Dr Ginni Mansberg, a doctor who specialises in women’s health and appeared on Australia’s Embarrassing Bodies, told Mamamia there is one golden rule when it comes to cleaning your lady bits. And it was one we had never heard before.
If hair doesn’t grow there, Dr Mansberg said, don’t wash it with soap.
“If you wash with soap, a standard cheap as chips soap… particularly if it’s got a lot of scent, because soaps are very alkaline, it disrupts the chemistry of the vulva and the vagina and destroys the protective acid mantle that has been put there by the good bacteria, which allows both thrush and bad bacteria to grow.”
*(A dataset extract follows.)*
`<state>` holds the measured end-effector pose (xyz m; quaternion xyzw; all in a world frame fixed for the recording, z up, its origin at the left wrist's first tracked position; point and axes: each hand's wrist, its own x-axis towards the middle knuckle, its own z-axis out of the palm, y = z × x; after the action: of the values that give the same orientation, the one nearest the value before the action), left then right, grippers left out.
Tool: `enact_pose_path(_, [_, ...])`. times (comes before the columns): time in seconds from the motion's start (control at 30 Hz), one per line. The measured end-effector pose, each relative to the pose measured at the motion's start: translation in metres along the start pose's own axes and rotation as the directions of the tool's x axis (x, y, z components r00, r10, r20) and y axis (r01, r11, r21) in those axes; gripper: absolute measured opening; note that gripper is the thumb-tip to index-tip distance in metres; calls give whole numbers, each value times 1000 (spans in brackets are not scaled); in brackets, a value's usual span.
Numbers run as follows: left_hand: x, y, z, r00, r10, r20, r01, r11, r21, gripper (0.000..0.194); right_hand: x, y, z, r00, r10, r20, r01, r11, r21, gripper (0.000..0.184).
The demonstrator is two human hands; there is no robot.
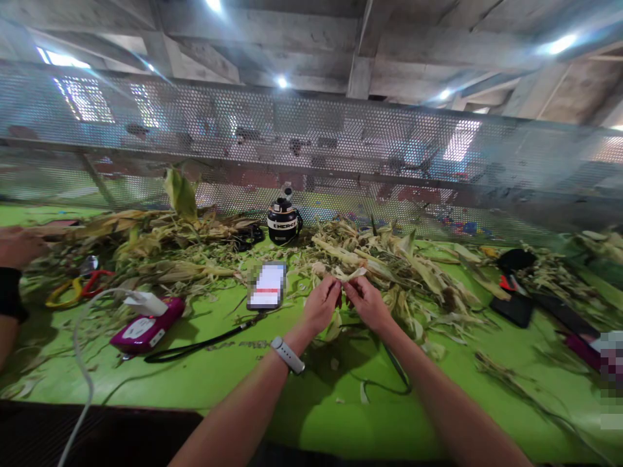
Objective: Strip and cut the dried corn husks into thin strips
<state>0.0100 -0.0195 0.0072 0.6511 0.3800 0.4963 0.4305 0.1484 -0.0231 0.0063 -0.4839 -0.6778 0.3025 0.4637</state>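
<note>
Left hand [322, 303]: right-front of the black bottle [283, 224]; fingertips are pinched, apparently upon the husk strip [357, 275].
Husk strip: right-front of the bottle, between both hands; pale, thin, papery. It should be worked gently along its fibres.
Right hand [367, 303]: fingertips are pressed together upon the strip.
Husk pile [413, 263]: right of the bottle; stringy, crumpled.

A black bottle [283, 225] stands before a perforated screen [341, 149]. A lit phone [267, 285] lies right of a magenta power block [163, 320].
</note>
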Motion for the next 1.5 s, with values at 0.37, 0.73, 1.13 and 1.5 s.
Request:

Some women (me… I’m talking about me) were under the impression that when health professionals disavowed soap, they meant don’t stick the soap up into your vagina region which seemed like very reasonable advice.
But the whole ‘it’s self cleaning leave it alone and let it do it’s thang’ also applies to the vulva – which according to my calculations – is the outside bit.
Here’s the thing about the vulva.
Like the vagina, the vulva has a balance of both good and bad bacteria that helps protect it. There is an ideal pH balance that our pink bits maintain without any interference.
LISTEN: I provide probably the best vagina-related recommendation ever in Mamamia Out Loud history. Post continues below.
But here’s the thing.
If we’re washing our vulva with soap, then we’re disrupting the natural pH balance. And what happens when you disrupt the pH balance?
Your vagina becomes more prone to infections like bacterial vaginosis and thrush.
COOL. (Not cool).
It takes the vagina/vulva 24 hours to restore it’s natural pH balance, so if you’re washing your bits with soap every day – or possibly twice a day – they never achieve optimum balance.
So the more you clean, the more likely it is you will develop a problem.
“You find a lot of women fall into the trap of the more smelly they are, the more they wash with soap, the more smelly they are,” Dr Mansberg said.
So, if you think your vagina smells bad, the first thing to do is stop using soap for a week, and see what happens.
"But that's blasphemy!" I hear you ask. "I have to wash it with something! That's ridiculous."
Well... I obviously yelled that exact question at Dr Mansberg, and she advised we use a pH balanced soap (think Cetaphil or Dermaveen). They're fragrance free and gentle on skin, meaning they're not disrupting anything. Both are super affordable and can be purchased at Priceline or most supermarkets. And they don't have VAGINA AND VULVA SOAP written on the front which is a major selling point.
Go forth and be kind to your vulvas. They will thank you for it.